Summary

When fitting a Local Polynomial Regression, there exists always the question Which is the ideal bandwith to use? The purpose of this assignment a function will be computed in order to see which bandwidth minimizes the Mean squared error. For this purpose, we will use the Boston housing Data provided in the Advanced Statistical Modeling course.

Description

The bandwidth or smoothing parameter written as h is basically the window taken in order to distribute the weights for each local regression in order to accomplish a Local Polynomial Regression. In order to achieve our objective, a function is built which receives as input three vectors: x and y which are basically the data to be used, and a third vector being a set of choices to test for our bandwidth. The function performms Leave-one-out Cross Validation, 5-Fold Cross Validation, 10-Fold Cross Validation and Generalized Cross Validation in order to find the error for each given bandwith.

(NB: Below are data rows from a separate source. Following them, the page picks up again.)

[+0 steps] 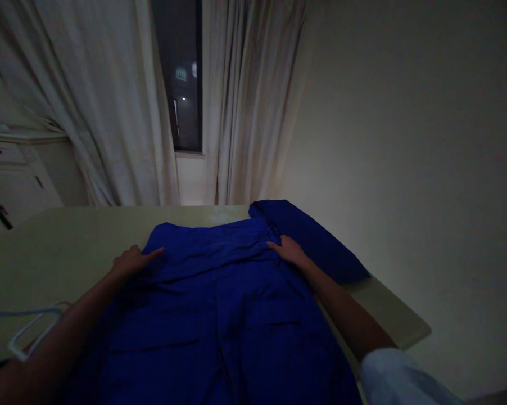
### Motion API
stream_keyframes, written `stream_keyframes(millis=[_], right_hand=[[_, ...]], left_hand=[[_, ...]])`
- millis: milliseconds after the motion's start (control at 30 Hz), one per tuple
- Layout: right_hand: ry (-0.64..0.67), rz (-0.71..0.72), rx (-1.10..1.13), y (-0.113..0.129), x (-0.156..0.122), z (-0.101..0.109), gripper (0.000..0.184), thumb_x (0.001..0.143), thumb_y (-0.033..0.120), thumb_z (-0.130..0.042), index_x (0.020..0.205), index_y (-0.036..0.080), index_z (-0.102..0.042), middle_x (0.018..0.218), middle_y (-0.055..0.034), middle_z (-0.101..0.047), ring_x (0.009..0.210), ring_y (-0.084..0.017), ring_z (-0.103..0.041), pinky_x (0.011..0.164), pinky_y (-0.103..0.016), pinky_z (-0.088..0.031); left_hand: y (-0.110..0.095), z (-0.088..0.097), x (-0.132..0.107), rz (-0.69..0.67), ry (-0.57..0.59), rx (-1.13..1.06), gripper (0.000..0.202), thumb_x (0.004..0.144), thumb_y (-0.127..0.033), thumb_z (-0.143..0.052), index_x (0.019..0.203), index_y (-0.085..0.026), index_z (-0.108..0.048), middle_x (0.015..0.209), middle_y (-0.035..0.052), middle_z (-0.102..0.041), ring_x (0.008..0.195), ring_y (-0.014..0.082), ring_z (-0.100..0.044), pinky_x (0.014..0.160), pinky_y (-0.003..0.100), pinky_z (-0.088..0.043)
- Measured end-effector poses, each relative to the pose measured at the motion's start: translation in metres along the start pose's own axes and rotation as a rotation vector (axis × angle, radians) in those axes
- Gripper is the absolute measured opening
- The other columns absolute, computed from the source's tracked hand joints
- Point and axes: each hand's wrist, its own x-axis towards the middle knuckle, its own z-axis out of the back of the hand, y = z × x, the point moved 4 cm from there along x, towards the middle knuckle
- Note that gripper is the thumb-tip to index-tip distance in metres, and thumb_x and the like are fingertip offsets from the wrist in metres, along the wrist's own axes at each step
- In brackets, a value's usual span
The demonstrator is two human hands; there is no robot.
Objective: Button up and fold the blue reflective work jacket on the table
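Observation:
A deep blue garment point(236, 287) with two flap pockets and a middle front placket lies spread before me, its far end folded into a band. My left hand point(134, 261) is closed on the far left corner, thumb on top of the cloth and fingers at the edge. At the far right corner my right hand point(290, 250) grips the cloth in the same way. Beyond the right hand lies another flat piece of blue cloth point(308, 236); I cannot tell whether it is joined to the garment. The near end runs out of view.
The garment lies on a pale green table point(85, 230) with a wall point(405, 140) along its right. White hangers point(30, 332) lie at the left, partly behind my forearm. Curtains point(110, 101) flank a dark window point(181, 79) at the back. A cabinet point(13, 174) stands at the far left.

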Motion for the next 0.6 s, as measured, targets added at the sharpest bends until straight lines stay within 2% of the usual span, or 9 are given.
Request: stream_keyframes(millis=[100,167,267,367,467,533,600], right_hand=[[0.024,-0.063,-0.155,0.013,0.018,-0.024,0.079,0.084,0.058,-0.083,0.138,0.006,-0.06,0.143,-0.0338,-0.059,0.131,-0.045,-0.062,0.103,-0.049,-0.051],[0.048,-0.058,-0.192,0.015,0.026,-0.031,0.066,0.083,0.049,-0.085,0.132,0.01,-0.065,0.136,-0.0299,-0.066,0.125,-0.043,-0.066,0.098,-0.047,-0.053],[0.04,-0.009,-0.208,0.018,0.038,-0.026,0.037,0.088,0.038,-0.081,0.117,0.017,-0.072,0.126,-0.0219,-0.072,0.118,-0.038,-0.07,0.095,-0.044,-0.053],[-0.064,0.042,-0.217,0.024,0.047,-0.007,0.024,0.098,0.035,-0.068,0.117,0.02,-0.071,0.129,-0.0194,-0.07,0.122,-0.036,-0.066,0.1,-0.045,-0.049],[-0.225,0.107,-0.237,0.035,0.046,0.002,0.035,0.104,0.038,-0.059,0.133,0.019,-0.064,0.139,-0.0214,-0.063,0.134,-0.036,-0.055,0.109,-0.046,-0.042],[-0.229,0.178,-0.26,0.044,0.042,-0.011,0.05,0.101,0.047,-0.062,0.143,0.019,-0.058,0.143,-0.0212,-0.06,0.135,-0.036,-0.053,0.111,-0.045,-0.041],[-0.133,0.23,-0.263,0.052,0.038,-0.035,0.057,0.097,0.051,-0.068,0.143,0.019,-0.059,0.142,-0.0202,-0.061,0.131,-0.036,-0.055,0.109,-0.044,-0.043]], left_hand=[[-0.007,-0.019,0.003,-0.004,0.069,-0.049,0.063,0.078,-0.064,-0.064,0.101,-0.005,-0.072,0.102,0.0281,-0.076,0.095,0.0443,-0.074,0.078,0.048,-0.06],[-0.012,-0.023,0.006,-0.061,0.079,-0.098,0.048,0.079,-0.052,-0.066,0.102,-0.01,-0.074,0.102,0.0201,-0.079,0.097,0.0382,-0.075,0.081,0.042,-0.06],[-0.02,-0.013,0.013,-0.131,0.018,-0.16,0.049,0.087,-0.045,-0.06,0.123,-0.014,-0.07,0.112,0.0134,-0.078,0.104,0.0319,-0.074,0.087,0.037,-0.059],[-0.03,0.001,0.015,-0.134,-0.088,-0.161,0.058,0.091,-0.045,-0.055,0.138,-0.011,-0.062,0.123,0.0177,-0.074,0.115,0.0357,-0.069,0.098,0.044,-0.055],[-0.052,0.002,0.004,-0.16,-0.27,-0.062,0.075,0.089,-0.037,-0.057,0.156,-0.006,-0.042,0.15,0.0291,-0.053,0.139,0.0473,-0.048,0.111,0.061,-0.041],[-0.079,-0.015,-0.011,-0.322,-0.268,0.021,0.079,0.093,-0.035,-0.054,0.163,-0.008,-0.029,0.161,0.0293,-0.041,0.146,0.0468,-0.04,0.115,0.062,-0.035],[-0.108,-0.042,-0.029,-0.521,-0.13,0.065,0.073,0.097,-0.039,-0.053,0.162,-0.012,-0.035,0.158,0.025,-0.047,0.143,0.0409,-0.047,0.114,0.054,-0.039]])
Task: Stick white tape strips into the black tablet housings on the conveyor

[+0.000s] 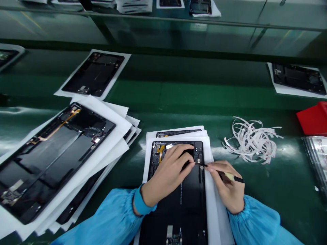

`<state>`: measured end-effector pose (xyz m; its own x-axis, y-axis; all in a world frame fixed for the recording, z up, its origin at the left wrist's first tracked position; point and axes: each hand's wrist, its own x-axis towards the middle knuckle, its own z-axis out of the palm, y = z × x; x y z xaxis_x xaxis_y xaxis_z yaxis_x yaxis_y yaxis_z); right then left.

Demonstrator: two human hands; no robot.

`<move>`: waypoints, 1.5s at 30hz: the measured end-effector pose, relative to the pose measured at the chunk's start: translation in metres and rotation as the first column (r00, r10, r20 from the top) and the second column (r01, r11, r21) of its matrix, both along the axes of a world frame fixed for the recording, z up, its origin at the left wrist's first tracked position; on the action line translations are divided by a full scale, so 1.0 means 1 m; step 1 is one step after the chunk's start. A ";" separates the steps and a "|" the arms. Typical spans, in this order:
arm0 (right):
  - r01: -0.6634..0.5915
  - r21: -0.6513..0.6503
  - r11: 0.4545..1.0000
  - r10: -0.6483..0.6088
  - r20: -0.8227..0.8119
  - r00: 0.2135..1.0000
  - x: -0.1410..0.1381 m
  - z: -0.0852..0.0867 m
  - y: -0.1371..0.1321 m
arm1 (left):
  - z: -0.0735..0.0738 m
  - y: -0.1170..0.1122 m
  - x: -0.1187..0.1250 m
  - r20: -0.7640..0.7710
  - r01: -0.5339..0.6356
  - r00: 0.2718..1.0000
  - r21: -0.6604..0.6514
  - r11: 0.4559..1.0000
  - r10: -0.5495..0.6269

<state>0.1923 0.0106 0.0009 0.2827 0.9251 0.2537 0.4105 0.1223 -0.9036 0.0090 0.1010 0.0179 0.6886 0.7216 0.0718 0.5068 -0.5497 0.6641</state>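
Observation:
A tablet housing [176, 200] with its inner parts exposed lies on white sheets in front of me. My left hand [170, 166] rests across its upper part. Its thumb and a finger come together in a pinch beside a small connector [198, 160] near the upper right corner; whatever is between them is too small to make out. At the housing's right edge, my right hand [227, 185] grips a slim black tool with a pale yellow band [230, 176] like a pen. The tool's dark tip points at the area beside the connector. My left palm hides part of the housing.
On the left is a stack of tablet housings [58, 153] interleaved with white paper. Further housings lie behind, one at back left [94, 73] and one at back right [297, 78]. Curled white strips [252, 141] form a pile near a red bin [313, 119].

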 end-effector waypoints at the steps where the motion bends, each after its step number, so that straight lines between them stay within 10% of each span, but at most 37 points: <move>1: 0.004 -0.002 1.000 -0.004 -0.003 1.000 0.000 0.000 0.000 | 0.000 0.000 0.000 -0.004 0.003 1.000 0.002 1.000 -0.003; 45: -0.048 0.013 0.999 0.049 -0.079 0.996 0.013 -0.003 0.006 | 0.003 0.002 0.004 0.030 -0.078 0.996 -0.137 0.987 0.083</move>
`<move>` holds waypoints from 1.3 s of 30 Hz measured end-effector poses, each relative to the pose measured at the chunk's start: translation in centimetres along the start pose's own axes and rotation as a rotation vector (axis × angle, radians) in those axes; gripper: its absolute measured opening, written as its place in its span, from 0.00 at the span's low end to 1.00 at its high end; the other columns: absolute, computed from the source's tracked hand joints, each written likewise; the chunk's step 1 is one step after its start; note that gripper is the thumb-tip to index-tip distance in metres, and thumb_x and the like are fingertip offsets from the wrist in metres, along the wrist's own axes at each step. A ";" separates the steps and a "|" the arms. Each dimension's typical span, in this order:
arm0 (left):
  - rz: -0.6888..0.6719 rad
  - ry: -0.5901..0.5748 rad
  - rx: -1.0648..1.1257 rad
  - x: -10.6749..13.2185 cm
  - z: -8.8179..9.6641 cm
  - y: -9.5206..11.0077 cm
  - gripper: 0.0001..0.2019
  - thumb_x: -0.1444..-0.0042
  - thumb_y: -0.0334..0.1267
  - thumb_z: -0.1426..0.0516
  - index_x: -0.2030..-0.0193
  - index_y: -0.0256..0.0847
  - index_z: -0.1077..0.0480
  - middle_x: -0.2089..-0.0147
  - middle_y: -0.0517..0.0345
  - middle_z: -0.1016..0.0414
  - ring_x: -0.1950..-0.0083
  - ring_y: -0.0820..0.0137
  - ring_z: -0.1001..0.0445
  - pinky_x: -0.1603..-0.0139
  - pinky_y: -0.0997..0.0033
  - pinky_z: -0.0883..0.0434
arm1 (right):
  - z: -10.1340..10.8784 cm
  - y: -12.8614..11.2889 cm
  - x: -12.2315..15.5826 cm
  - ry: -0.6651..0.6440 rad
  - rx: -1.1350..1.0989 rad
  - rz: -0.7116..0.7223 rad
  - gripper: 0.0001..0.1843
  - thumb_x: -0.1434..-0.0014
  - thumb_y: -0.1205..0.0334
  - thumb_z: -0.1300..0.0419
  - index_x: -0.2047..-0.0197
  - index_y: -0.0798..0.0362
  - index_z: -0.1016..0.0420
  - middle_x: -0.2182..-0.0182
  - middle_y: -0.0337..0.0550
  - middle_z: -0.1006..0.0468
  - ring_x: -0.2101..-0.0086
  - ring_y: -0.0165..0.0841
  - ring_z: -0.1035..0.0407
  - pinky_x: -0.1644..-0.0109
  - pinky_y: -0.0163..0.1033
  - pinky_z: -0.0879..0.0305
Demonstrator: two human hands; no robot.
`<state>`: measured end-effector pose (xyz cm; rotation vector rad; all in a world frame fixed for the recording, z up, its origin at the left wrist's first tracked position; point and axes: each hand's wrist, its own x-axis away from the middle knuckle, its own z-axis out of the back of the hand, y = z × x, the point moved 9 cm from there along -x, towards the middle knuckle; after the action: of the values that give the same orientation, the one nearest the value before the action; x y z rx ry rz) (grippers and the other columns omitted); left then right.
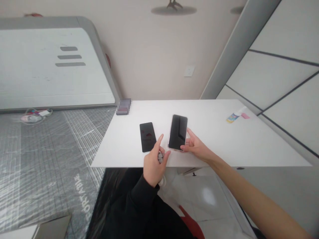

In addition, we will use the functions hsel and dpill from Kernsmooth package, which for a given dataset, compute the optimal bandwidth and be able to compare with our results.

Method

As the function coded is expensive due to the LOOCV (Leave-one-out CV), we defined a vector of bandwidth values to compare which are: 0.5, 0.68, 0.93, 1.26, 1.72, 2.35, 3.2, 4.35, 5.93, 8.08, 11.01, 15. With this values we computed the different Cross validation methods.

The following tables contains the values of our results for each cross validation and the mean squared errors for the different bandwidths for LOOCV, PMSE 5-Fold and PMSE 10-Fold and PMSE GCV. We will show only a part of each data frame in the report, but the code is reproducible in order to see the whole tables.

Head Polynomial Degree = 1

PMSE LOOCV PMSE 5-Fold CV PMSE 10-Fold CV PMSE GCV
H = 0.5 0.28 0.31 0.28 0.27
H = 0.68 0.27 0.28 0.27 0.27
H = 0.93 0.26 0.28 0.26 0.27
H = 1.26 0.26 0.29 0.26 0.26
H = 1.72 0.26 0.27 0.26 0.26

Tail Polynomial Degree = 2

PMSE LOOCV PMSE 5-Fold CV PMSE 10-Fold CV PMSE GCV
H = 3.2 0.26 0.26 0.26 0.26
H = 4.35 0.26 0.26 0.26 0.26
H = 5.93 0.26 0.26 0.26 0.26
H = 8.08 0.26 0.27 0.26 0.26
H = 11.01 0.27 0.27 0.27 0.27
H = 15 0.28 0.28 0.28 0.28

We can see that for Polynomial Degree 1, shares the optimal result for the different models, with a bandwidth = \(2.35\). For Polynomial Degree 2 the optimal bandwidth is shared by most of the models. But This could even be consider randomness since they values are so close to each other in the adjacent bandwidths.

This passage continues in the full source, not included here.